DECIMOPRIMERO.- Costas
La íntegra confirmación de la sentencia apelada conlleva la expresa imposición a la apelante de las costas devengadas en esta alzada ( art. 398-1 en relación con el 394-1 LEC ).
DECIMOSEGUNDO.- Recursos
A los efectos del artículo 208 de la Ley de Enjuiciamiento Civil se indica que contra la presente sentencia -dictada en un juicio ordinario de cuantía inferior a 600.000 €- cabe recurso de casación siempre que la resolución del mismo presente interés casacional y recurso extraordinario por infracción procesal ante el Tribunal Supremo, o ante el Tribunal Superior de Justicia de Catalunya si la casación se funda, exclusivamente o junto a otros motivos, en la infracción de normas del ordenamiento civil catalán, de conformidad con los artículos 477.2 , 3 º y 478.1 y la disposición final 16ª LEC , en su redacción dada por la Ley 37/2011, de 10 de octubre, de medidas de agilización procesal, y los artículos 2 y 3 de la Llei4/2012, de 5 de marzo, del recurso de casación en materia de derecho civil en Catalunya.
VISTOS los preceptos legales citados y demás de general y pertinente aplicación
Fallo
Que debemos desestimar y desestimamos el recurso de apelación interpuesto por la representación procesal de BANKIA, S.A., (SUCESORA DE CAIXA LAIETANA) contra la sentencia dictada en fecha 10 de julio de 2013 por el Juzgado de Primera Instancia 5 de Mataró (ant.CI-8), confirmando íntegramente la misma, e imponiendo las costas de la alzada a la parte apelante.

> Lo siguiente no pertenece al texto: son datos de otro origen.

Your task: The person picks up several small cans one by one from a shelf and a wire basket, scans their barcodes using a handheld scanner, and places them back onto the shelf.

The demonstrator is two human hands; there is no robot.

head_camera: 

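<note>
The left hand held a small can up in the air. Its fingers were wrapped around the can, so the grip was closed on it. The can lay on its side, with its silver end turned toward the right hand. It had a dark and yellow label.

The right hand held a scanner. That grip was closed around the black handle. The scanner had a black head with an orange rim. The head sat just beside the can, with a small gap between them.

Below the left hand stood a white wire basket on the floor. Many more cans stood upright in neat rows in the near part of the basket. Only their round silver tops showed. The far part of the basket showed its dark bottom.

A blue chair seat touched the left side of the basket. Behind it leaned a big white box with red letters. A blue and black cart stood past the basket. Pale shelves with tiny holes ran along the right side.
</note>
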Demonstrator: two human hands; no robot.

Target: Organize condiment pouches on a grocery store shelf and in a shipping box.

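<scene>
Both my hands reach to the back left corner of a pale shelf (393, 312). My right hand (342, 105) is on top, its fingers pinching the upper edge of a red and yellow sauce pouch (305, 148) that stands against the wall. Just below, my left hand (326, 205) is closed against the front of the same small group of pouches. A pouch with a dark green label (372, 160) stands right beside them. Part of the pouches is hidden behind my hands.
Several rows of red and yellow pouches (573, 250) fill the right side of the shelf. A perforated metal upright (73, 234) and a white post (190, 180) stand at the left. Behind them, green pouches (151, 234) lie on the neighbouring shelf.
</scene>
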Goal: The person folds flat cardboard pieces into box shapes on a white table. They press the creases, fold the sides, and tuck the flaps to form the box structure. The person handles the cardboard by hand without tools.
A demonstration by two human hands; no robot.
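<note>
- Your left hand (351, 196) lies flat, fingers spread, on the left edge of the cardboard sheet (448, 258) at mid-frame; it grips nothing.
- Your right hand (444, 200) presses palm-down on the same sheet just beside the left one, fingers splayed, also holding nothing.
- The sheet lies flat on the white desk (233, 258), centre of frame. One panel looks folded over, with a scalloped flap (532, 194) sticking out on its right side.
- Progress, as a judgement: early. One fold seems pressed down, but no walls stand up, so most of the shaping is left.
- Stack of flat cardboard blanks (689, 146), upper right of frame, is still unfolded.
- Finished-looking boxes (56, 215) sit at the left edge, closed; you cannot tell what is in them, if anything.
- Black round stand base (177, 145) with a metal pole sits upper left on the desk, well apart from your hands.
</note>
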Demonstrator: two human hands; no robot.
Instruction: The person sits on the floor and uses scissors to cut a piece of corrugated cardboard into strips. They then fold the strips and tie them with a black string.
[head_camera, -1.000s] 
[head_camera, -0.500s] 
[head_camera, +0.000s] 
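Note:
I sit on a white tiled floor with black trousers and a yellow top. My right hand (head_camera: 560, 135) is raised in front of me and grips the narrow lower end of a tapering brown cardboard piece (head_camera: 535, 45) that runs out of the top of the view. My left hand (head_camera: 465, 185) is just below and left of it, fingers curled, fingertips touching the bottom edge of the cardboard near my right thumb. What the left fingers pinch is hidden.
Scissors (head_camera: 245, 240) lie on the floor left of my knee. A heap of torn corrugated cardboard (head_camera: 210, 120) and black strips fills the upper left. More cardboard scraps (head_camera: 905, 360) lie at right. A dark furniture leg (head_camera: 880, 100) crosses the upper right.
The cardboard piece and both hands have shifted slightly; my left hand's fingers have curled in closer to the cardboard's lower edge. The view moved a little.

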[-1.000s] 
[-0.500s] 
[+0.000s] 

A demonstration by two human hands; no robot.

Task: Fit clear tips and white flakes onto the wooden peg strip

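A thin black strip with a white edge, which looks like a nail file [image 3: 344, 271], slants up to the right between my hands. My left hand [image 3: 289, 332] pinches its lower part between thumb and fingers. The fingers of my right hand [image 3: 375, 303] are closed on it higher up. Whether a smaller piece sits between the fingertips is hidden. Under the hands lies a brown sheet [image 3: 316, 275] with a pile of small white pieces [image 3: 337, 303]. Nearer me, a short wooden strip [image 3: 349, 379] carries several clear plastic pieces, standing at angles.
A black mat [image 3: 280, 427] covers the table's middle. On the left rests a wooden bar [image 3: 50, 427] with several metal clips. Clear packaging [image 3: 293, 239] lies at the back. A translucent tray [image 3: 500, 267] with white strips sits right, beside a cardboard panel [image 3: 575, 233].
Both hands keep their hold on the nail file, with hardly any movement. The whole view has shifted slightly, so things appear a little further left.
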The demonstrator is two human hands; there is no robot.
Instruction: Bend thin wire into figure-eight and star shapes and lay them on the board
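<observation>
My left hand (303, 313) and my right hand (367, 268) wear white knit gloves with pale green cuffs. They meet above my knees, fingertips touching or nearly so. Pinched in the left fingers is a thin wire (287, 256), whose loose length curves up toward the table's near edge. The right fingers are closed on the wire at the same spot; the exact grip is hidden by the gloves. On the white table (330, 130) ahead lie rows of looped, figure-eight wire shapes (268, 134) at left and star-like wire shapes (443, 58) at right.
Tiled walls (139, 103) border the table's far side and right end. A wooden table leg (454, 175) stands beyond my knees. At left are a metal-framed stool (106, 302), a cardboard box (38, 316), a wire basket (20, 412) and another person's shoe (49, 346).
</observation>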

Se decreta la pérdida del depósito constituído por la apelante de conformidad con lo establecido en los apartados 1 , 3b / y 9 de la Disposición Adicional Decimoquinta de la LOPJ .
La presente sentencia no es firme y contra ella caben recurso de casación y extraordinario por infracción procesal ante el Tribunal Supremo o el Tribunal Superior de Justicia de Catalunya, a interponer por escrito presentado ante este tribunal en el término de veinte días contados desde el día siguiente a su notificación.
Firme esta resolución expídase testimonio de la misma que con los autos originales se remitirá al Juzgado de procedencia a los efectos oportunos.
Así por esta nuestra resolución de la que se unirá certificación al rollo, lo pronunciamos, mandamos y firmamos.
PUBLICACIÓN.-Barcelona, en el mismo día de su fecha, y una vez firmada por todos los Magistrados que la han dictado, se da a la anterior sentencia la publicidad ordenada por la Constitución y las Leyes. DOY FE.